AODISSEIA
Filmes

Crítica: Selfie Para o Inferno

Uma selfie borrada e sem qualidade.

6 de junho de 2018 - 14:23 - Tiago Soares

São inúmeros os filmes que parecem ter uma ideia promissora no papel, e esse número aumenta quando essas ideais se utilizam das tecnologias atuais. Essas tecnologias tem sido usadas principalmente nos filmes de terror recentes, ou até no ótimo terror japonês Espíritos (2004), que já tem mais de uma década de lançamento.

Sejam fotos, vídeos ou internet (que tem sido utilizado de forma exorbitante), a revitalização está aí, como podemos ver no último filme da franquia O Chamado – um péssimo exemplo – que tinha tudo nas mãos, mas não soube aproveitar esse refresh.

Infelizmente Selfie Para o Inferno segue o mesmo caminho. No filme Julia (Meelah Adams), uma vlogueira, é atormentada por uma entidade que passa a persegui-la quando ela faz um simples ato de tirar selfies. Ao visitar a prima Hannah (Alyson Walker), adoece sem motivo aparente, e seu celular envia mensagens enigmáticas a Hanna, que se vê forçada a investigar o caso.

A premissa é ridícula, e o filme de Erdal Ceylan poderia continuar muito bem caso permanece como curta, que fez bastante sucesso em 2015. Esse filme cai na mesma sina do errado ‘Quando as Luzes se Apagam‘: brilhante como curta, mas nada memorável como longa.

O filme parece começar no meio. Não há um background dos personagens, nem como se afeiçoar a eles. É tudo muito rápido em questão de apresentação, mas sem dúvida os 75 minutos foram os mais torturantes em questão de ritmo. O terror não sabe no que focar, sempre introduzindo um novo plot bizarro.

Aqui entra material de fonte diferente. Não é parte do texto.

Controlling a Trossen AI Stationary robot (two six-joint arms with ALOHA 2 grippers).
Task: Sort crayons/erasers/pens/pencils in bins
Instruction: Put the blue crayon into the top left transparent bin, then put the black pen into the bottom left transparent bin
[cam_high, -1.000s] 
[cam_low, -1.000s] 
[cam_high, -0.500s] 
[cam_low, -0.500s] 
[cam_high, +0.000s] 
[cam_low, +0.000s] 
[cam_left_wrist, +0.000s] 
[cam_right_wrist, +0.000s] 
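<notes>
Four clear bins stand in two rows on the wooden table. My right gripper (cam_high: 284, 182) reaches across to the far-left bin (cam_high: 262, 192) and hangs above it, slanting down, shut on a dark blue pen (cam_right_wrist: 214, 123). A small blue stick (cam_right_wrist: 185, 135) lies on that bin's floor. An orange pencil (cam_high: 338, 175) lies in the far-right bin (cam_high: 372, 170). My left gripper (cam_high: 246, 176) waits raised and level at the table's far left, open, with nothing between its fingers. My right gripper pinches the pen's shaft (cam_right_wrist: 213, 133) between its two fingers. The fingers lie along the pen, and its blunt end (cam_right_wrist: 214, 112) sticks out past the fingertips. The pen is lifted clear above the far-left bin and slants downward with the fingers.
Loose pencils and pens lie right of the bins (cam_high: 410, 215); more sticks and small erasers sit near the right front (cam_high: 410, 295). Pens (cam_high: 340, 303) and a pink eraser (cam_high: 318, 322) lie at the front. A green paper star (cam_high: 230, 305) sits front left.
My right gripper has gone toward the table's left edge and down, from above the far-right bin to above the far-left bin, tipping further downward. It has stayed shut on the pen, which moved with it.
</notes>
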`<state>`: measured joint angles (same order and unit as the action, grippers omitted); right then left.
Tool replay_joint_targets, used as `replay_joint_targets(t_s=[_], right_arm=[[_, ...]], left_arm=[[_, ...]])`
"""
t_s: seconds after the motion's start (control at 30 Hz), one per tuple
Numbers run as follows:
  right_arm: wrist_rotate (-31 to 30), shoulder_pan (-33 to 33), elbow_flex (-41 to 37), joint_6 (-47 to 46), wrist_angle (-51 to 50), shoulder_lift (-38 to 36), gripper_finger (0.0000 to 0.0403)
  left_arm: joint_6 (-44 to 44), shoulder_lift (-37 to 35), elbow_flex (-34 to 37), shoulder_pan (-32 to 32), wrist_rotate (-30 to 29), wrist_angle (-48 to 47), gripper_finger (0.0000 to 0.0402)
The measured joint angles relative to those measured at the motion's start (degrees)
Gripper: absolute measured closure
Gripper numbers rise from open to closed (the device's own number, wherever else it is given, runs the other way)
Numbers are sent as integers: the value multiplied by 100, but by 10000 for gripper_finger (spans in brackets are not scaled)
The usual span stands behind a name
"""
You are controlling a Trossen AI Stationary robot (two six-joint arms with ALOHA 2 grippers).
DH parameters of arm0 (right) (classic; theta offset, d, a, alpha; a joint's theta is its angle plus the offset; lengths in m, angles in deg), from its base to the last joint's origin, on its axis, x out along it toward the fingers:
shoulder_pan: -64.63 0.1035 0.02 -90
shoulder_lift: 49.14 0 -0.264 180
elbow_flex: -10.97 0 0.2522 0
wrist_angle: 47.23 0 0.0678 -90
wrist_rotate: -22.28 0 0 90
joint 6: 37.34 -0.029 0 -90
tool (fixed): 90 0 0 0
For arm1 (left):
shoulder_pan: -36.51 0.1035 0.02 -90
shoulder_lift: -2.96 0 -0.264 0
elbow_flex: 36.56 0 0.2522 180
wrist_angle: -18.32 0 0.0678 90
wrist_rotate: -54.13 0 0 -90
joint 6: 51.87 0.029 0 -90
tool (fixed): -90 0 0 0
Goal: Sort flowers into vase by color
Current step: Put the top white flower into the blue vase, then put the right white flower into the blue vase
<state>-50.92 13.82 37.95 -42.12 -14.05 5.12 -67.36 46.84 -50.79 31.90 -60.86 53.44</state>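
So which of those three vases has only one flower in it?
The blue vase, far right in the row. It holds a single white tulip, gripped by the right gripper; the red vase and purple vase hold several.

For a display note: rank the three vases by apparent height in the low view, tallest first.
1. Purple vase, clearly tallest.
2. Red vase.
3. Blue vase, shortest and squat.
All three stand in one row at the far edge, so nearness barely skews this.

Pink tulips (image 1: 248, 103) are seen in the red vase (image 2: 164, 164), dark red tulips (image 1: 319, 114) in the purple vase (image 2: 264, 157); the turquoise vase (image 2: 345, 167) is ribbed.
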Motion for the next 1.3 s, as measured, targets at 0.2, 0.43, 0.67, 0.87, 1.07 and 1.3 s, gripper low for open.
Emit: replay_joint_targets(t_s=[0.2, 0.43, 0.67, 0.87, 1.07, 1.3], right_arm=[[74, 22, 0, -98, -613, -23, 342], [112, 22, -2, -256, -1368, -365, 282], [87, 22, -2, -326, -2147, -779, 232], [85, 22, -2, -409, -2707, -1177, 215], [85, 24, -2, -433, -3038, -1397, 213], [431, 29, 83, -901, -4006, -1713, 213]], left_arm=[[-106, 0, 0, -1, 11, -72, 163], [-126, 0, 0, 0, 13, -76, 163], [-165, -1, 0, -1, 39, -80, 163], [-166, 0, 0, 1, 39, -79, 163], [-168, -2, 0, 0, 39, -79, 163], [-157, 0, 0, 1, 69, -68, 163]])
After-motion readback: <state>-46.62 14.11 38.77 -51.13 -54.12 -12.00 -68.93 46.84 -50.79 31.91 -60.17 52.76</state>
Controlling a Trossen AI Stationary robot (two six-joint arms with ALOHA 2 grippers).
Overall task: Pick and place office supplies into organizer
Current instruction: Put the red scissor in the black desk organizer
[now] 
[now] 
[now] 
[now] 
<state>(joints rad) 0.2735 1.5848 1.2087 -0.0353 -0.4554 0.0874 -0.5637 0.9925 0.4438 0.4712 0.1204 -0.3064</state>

Os atores parecem amadores, e tive que ir dar aquela conferida no IMDB pra ver se estava sendo injusto, infelizmente não era o caso. O roteiro – que parece esticado ao extremo – cheio de histórias paralelas pra aumentar o tempo de duração também não ajuda.

O excesso de jumpscares (algo que particularmente odeio) é muito prejudicial a qualquer narrativa, e subtende-se que o diretor está disposto a mais assustar o espectador, do que contar uma história. Por mais que tente parecer sério, nada funciona em Selfie Para o Inferno, deixando-nos com um arrependimento – o mesmo de ter postado aquela selfie não tão bonita assim – a diferença é que você não pode apagar.